Negare fondatezza alla questione di legittimità costituzionale sollevata rispetto al decreto legge 99, per la presunta irrilevanza nel procedimento in corso, ci sembra contrario alla realtà delle cose sul piano dei fatti, e illogico in diritto.
Una sorta di maledizione, pur nella probabile totale diversità di fattori moventi e nessi causali, continua dunque a perseguitare i tanti vicentini onesti, costretti ieri, negli anni 2001 e seguenti, ad assistere impotenti alla rinuncia del procuratore del tempo ad assolvere alle proprie funzioni – con l’effetto di lasciare Gianni Zonin libero di prodursi per altri quindici anni nelle scorribande che hanno inflitto al territorio decine di miliardi di danni – ed oggi a provare ancora la sensazione beffarda di sentirsi prigionieri di un incantesimo impossibile da spezzare.

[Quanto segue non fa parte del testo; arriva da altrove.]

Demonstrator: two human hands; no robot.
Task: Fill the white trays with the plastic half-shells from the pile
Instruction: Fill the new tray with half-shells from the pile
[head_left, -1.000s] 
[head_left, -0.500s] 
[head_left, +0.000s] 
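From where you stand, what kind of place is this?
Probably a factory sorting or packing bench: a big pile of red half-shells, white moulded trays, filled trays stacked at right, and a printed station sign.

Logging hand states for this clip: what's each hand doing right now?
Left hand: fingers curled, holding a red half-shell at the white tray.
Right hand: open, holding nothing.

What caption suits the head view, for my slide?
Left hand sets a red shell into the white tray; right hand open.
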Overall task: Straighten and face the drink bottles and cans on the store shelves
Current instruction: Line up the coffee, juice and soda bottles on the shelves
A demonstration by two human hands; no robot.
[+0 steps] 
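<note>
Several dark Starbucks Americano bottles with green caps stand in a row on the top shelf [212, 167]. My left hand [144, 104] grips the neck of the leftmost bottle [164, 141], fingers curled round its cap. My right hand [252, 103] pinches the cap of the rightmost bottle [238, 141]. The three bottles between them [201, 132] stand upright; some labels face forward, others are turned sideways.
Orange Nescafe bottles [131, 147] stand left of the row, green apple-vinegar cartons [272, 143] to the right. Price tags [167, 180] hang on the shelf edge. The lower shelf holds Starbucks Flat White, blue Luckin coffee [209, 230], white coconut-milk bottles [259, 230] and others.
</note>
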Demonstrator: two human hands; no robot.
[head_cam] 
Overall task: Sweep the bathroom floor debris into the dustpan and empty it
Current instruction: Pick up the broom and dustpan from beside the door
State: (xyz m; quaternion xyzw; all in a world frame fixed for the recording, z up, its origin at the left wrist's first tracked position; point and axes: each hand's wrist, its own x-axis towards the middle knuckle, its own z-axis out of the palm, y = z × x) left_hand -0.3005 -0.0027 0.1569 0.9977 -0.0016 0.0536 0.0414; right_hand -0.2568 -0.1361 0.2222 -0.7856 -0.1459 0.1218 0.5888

Nei primi anni duemila a capo della procura berica c’era Antonio Fojadelli. Memorabili, tutte accertate e documentate, le sue incredibili defaillance in favore di Zonin, mentre il gip Cecilia Carreri faceva il proprio dovere e, atti alla mano, cercava di mandarlo a processo. Singolare che sugli sviluppi di quello scontro impari, tra la forza del diritto e il diritto della forza nelle stanze in cui tutti dovrebbero amministrare la giustizia, fu una fantasiosa questione di legittimità costituzionale a ritardare i tempi e ad offrire a Zonin il comodo approdo della prescrizione.
Foiadelli nel 2014 è stato nominato consigliere d’amministrazione della Nordest Merchant srl, controllata dalla Popolare di Vicenza di Zonin, mentre Cecilia Carreri ha raccontato e documentato una sequenza impressionante di vessazioni e ritorsioni al punto da essersi sentita costretta a lasciare la magistratura.
E dal 2008 anche le denunce dell’Adusbef sulle palesi irregolarità di BPVi non sono mai riuscite ad affiorare in un processo. Questo traguardo potrebbe essere vicino, se almeno il gup Venditti riterrà di disporre tra qualche settimana il rinvio a giudizio, ma, se anche ciò accadesse, la decisione di ieri, ha dato ai Vicentini – i tanti che vorrebbero farla finita con un sistema chiuso dominato da trafficanti d’influenze, affari, commistioni, collusioni, intrecci corruttivi – la sensazione che debbano ancora soffrire e aspettare.
A tutti loro ricordiamo che aspettare non basta.